### WHAT THE EXERCISE ASKS
Say nothing but the number of lines below in which the string "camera" appears.

### LISTED RECORDS
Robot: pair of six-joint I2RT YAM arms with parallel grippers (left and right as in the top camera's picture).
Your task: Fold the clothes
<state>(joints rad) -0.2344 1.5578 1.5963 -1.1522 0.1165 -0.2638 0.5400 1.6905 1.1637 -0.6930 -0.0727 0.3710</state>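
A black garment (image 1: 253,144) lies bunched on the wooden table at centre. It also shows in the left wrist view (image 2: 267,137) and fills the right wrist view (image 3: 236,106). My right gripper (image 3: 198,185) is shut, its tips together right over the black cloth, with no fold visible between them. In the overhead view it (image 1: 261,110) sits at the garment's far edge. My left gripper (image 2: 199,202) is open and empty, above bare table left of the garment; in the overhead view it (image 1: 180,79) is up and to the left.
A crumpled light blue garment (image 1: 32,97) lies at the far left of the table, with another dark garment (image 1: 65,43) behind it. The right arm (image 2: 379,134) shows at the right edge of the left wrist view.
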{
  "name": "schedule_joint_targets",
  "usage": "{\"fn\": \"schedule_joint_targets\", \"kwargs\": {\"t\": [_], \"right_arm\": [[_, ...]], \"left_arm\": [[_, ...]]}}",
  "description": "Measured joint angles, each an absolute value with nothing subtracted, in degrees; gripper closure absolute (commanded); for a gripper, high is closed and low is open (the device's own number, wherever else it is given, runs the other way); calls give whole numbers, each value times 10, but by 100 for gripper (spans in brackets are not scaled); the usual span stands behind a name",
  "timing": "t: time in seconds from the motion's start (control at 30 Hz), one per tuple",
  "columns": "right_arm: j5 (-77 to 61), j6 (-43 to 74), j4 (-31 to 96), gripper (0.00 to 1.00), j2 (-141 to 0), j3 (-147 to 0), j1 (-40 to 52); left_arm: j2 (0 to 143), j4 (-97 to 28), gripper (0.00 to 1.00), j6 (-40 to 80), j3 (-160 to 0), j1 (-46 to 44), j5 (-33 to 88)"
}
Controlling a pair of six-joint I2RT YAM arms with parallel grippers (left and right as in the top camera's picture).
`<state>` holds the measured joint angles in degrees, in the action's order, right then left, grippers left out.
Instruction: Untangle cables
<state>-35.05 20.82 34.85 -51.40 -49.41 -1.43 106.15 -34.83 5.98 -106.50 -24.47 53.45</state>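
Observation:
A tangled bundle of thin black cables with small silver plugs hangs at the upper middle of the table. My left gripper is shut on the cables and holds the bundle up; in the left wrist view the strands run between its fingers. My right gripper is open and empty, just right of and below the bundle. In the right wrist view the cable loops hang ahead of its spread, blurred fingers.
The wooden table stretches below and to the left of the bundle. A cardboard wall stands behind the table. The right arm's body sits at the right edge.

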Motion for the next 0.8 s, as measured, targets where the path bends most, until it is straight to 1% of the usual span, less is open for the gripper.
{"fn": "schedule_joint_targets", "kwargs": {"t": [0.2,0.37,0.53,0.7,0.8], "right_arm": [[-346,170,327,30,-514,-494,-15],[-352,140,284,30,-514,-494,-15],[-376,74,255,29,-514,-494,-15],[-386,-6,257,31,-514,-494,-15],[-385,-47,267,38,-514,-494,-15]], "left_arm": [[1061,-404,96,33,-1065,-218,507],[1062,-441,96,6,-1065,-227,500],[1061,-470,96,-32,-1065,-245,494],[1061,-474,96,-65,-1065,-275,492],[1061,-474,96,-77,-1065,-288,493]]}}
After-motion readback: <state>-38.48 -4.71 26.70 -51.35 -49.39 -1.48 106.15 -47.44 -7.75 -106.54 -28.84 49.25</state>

### TASK ANSWER
2